Activity: Each record below gets repeated exactly, and pictures stay out of the copy.

Records for the exercise:
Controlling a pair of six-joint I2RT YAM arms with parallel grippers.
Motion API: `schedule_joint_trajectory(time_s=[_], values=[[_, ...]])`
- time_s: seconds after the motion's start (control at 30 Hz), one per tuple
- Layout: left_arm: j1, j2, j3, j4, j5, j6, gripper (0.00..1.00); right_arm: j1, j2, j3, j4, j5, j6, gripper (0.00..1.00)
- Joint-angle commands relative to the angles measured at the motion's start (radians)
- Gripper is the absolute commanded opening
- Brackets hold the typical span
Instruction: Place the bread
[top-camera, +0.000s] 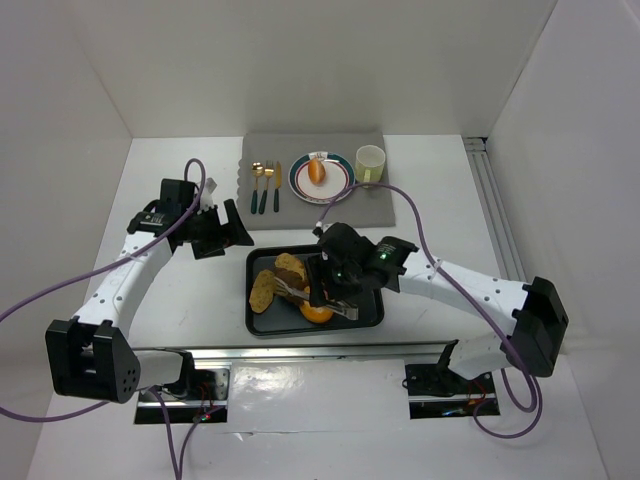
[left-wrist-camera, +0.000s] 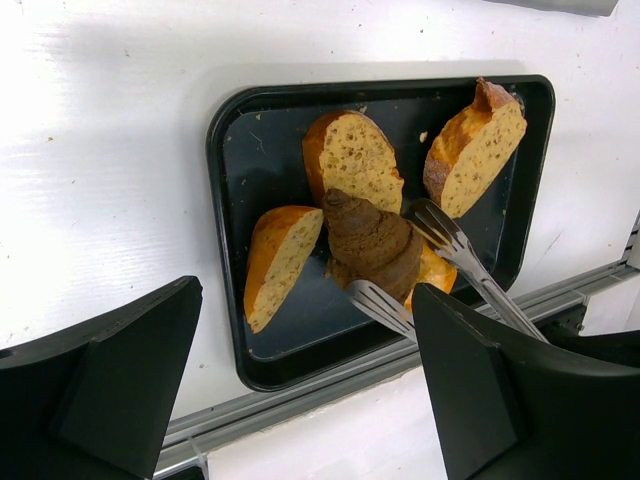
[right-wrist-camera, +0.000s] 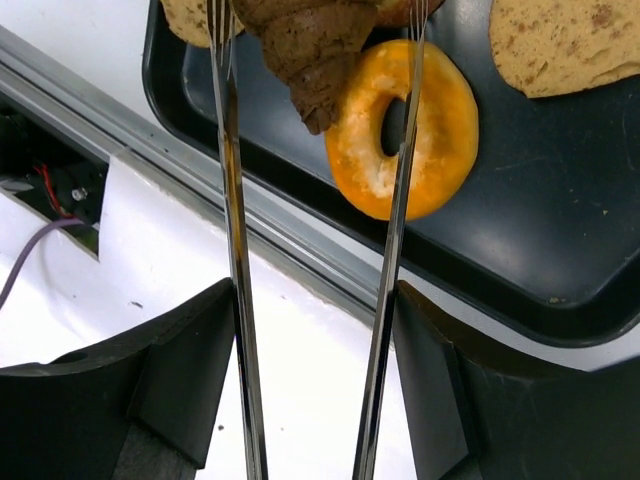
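Observation:
A black tray (top-camera: 252, 300) holds three cut bread slices (left-wrist-camera: 355, 155), an orange ring-shaped bun (right-wrist-camera: 440, 130) and a brown croissant (left-wrist-camera: 372, 240) lying partly on that bun. My right gripper (right-wrist-camera: 315, 300) is shut on metal tongs (right-wrist-camera: 232, 250), pressing both arms. The tong tips stand spread on either side of the croissant, which rests on the tray's contents. In the top view the right gripper (top-camera: 335, 285) hangs over the tray's near right part. My left gripper (top-camera: 232, 232) is open and empty, just left of the tray's far corner.
At the back lies a grey mat (top-camera: 300, 215) with a plate (top-camera: 335, 185) carrying an orange roll (top-camera: 317, 171), a pale cup (top-camera: 370, 163) and cutlery (top-camera: 265, 185). A metal rail (right-wrist-camera: 300, 240) runs along the tray's near edge.

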Motion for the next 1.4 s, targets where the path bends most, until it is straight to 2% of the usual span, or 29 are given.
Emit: schedule_joint_trajectory(time_s=[0.0, 0.03, 0.07, 0.17, 0.3, 0.57, 0.77, 0.83, 0.93, 1.07, 1.37], values=[[0.005, -0.025, 0.024, 0.019, 0.000, -0.004, 1.00, 0.015, 0.003, 0.058, -0.040, 0.011, -0.006, 0.68], [0.005, -0.025, 0.024, 0.019, 0.000, -0.004, 1.00, 0.015, 0.003, 0.058, -0.040, 0.011, -0.015, 0.65], [0.005, -0.025, 0.024, 0.028, 0.000, -0.004, 1.00, 0.015, 0.003, 0.067, -0.040, 0.024, -0.015, 0.57], [0.005, -0.015, 0.024, 0.028, 0.009, -0.004, 1.00, 0.015, 0.003, 0.090, -0.040, 0.036, -0.015, 0.47], [0.005, -0.015, 0.037, 0.028, 0.009, -0.004, 1.00, 0.015, -0.006, 0.164, -0.104, 0.091, -0.015, 0.44], [0.014, -0.025, 0.112, -0.012, 0.009, -0.004, 1.00, -0.022, 0.055, 0.357, -0.133, 0.339, -0.047, 0.44], [0.014, -0.025, 0.123, -0.012, 0.000, -0.004, 1.00, -0.144, 0.233, 0.483, 0.063, 0.442, -0.134, 0.44], [0.014, -0.025, 0.112, -0.012, 0.000, -0.004, 1.00, -0.200, 0.307, 0.553, 0.092, 0.409, -0.182, 0.44], [0.023, -0.025, 0.101, -0.012, 0.010, -0.004, 1.00, -0.244, 0.471, 0.757, 0.071, 0.398, -0.220, 0.45], [0.024, -0.025, 0.101, -0.012, 0.010, -0.004, 1.00, -0.293, 0.639, 0.864, 0.083, 0.386, -0.246, 0.45], [0.045, -0.014, 0.092, -0.021, 0.000, 0.016, 1.00, -0.361, 0.761, 0.943, 0.105, 0.277, -0.256, 0.48]])
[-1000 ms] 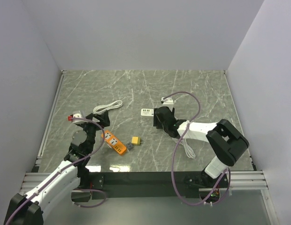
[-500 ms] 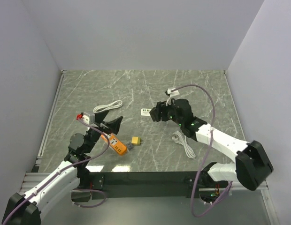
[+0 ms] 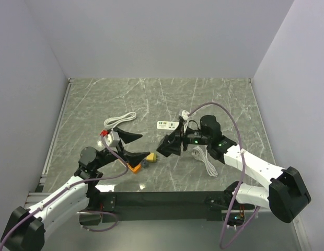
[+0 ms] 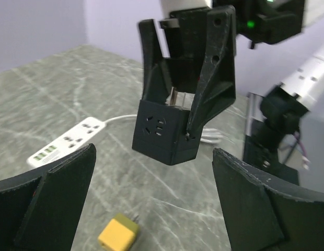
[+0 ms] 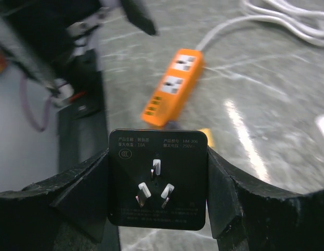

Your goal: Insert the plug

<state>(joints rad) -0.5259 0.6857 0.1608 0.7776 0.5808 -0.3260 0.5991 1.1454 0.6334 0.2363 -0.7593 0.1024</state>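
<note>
The right gripper (image 3: 169, 147) pinches the black cube-shaped plug (image 5: 158, 180) by its sides, raised above the grey marble desk (image 3: 151, 99). Its three metal prongs point back toward the wrist, away from the orange power strip (image 5: 172, 86). The left gripper (image 3: 145, 145) hangs spread wide and empty over that strip. The prongs likely need turning to face a three-hole socket, squared up, then pressed straight in while the strip is braced.

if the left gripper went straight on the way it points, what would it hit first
Most likely the black plug adapter held by the right gripper. It sits dead ahead of the open left gripper. The yellow plug lies below that line. The gap between them is hard to judge.
</note>
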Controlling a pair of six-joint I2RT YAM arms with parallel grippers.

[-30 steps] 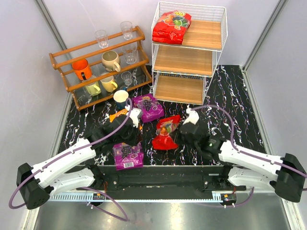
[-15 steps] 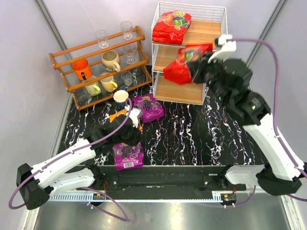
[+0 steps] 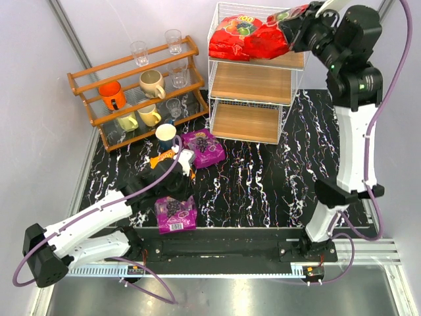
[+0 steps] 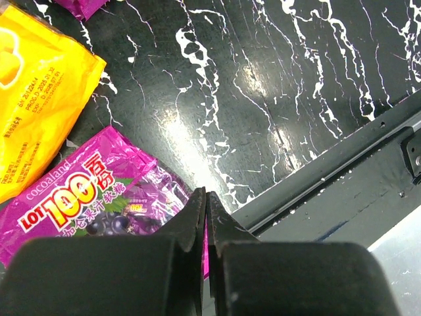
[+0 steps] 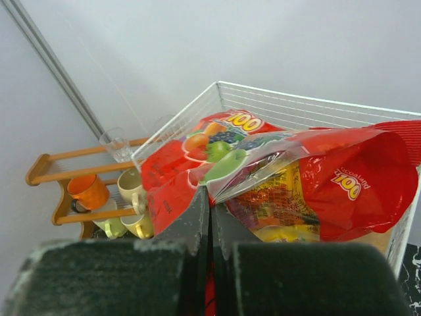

Answer section:
Controlling a pair of six-joint I2RT YAM arms with parallel grippers.
Motion API: `schedule_joint_trajectory(time_s=[_], values=[[_, ...]])`
- time_s: seconds after the motion's start (control at 30 Hz), one per tuple
- Layout: left_arm: j1, j2, j3, j4, j5, j6, gripper (0.00..1.00); right_arm: j1, j2, j3, j4, j5, j6, gripper (0.00..1.00)
- Joint-angle commands relative to the angles measured at the motion's start (radians)
- Gripper is the absolute commanded opening
- Brackets hold the typical span
Instruction: Place the bread
[top-camera, +0.000s] 
[left-wrist-camera, +0.000s] 
[right-wrist-camera, +0.000s] 
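Observation:
A black tray (top-camera: 252, 300) holds three cut bread slices (left-wrist-camera: 355, 155), an orange ring-shaped bun (right-wrist-camera: 440, 130) and a brown croissant (left-wrist-camera: 372, 240) lying partly on that bun. My right gripper (right-wrist-camera: 315, 300) is shut on metal tongs (right-wrist-camera: 232, 250), pressing both arms. The tong tips stand spread on either side of the croissant, which rests on the tray's contents. In the top view the right gripper (top-camera: 335, 285) hangs over the tray's near right part. My left gripper (top-camera: 232, 232) is open and empty, just left of the tray's far corner.
At the back lies a grey mat (top-camera: 300, 215) with a plate (top-camera: 335, 185) carrying an orange roll (top-camera: 317, 171), a pale cup (top-camera: 370, 163) and cutlery (top-camera: 265, 185). A metal rail (right-wrist-camera: 300, 240) runs along the tray's near edge.
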
Motion for the next 1.4 s, targets where the path bends most, until it is straight to 2% of the usual span, or 29 are given.
Emit: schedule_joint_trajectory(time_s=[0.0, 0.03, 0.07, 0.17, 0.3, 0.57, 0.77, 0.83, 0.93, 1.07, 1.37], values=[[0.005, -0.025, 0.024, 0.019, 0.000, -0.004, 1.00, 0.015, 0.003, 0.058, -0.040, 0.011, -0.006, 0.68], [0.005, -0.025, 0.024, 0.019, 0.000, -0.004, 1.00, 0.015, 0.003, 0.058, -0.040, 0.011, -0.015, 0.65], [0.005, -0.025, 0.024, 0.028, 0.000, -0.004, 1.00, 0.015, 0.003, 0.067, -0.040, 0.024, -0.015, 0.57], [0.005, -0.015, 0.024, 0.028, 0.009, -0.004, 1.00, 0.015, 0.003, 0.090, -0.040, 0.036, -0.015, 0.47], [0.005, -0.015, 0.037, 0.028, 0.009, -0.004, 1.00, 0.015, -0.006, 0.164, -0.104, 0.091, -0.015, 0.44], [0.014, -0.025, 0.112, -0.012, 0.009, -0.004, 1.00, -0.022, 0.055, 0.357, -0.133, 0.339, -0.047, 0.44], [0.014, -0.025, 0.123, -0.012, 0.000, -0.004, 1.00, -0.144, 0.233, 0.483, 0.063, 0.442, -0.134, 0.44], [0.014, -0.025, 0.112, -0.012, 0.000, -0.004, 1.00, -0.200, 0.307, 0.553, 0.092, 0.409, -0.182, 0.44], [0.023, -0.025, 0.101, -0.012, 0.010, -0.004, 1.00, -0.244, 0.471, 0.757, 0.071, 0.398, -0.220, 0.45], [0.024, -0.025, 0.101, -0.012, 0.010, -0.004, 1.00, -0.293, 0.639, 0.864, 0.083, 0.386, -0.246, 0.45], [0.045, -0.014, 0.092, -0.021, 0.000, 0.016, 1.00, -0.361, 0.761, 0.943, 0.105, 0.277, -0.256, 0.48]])
[-1000 ms] 
[-500 ms] 
[+0 ms] 
[+0 ms] 
[+0 ms] 

Your goal: Insert the plug

<state>(joints rad) -0.5259 0.6857 0.1608 0.7776 0.5808 -0.3260 0.5991 1.1454 0.6334 0.2363 -0.7593 0.1024</state>
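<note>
The right gripper (image 3: 169, 147) pinches the black cube-shaped plug (image 5: 158, 180) by its sides, raised above the grey marble desk (image 3: 151, 99). Its three metal prongs point back toward the wrist, away from the orange power strip (image 5: 172, 86). The left gripper (image 3: 145, 145) hangs spread wide and empty over that strip. The prongs likely need turning to face a three-hole socket, squared up, then pressed straight in while the strip is braced.

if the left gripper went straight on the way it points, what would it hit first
Most likely the black plug adapter held by the right gripper. It sits dead ahead of the open left gripper. The yellow plug lies below that line. The gap between them is hard to judge.
</note>
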Controlling a pair of six-joint I2RT YAM arms with parallel grippers.

[-30 steps] 
[-15 steps] 
[+0 steps] 
[+0 steps] 
[+0 steps] 

Nothing further is required for this answer.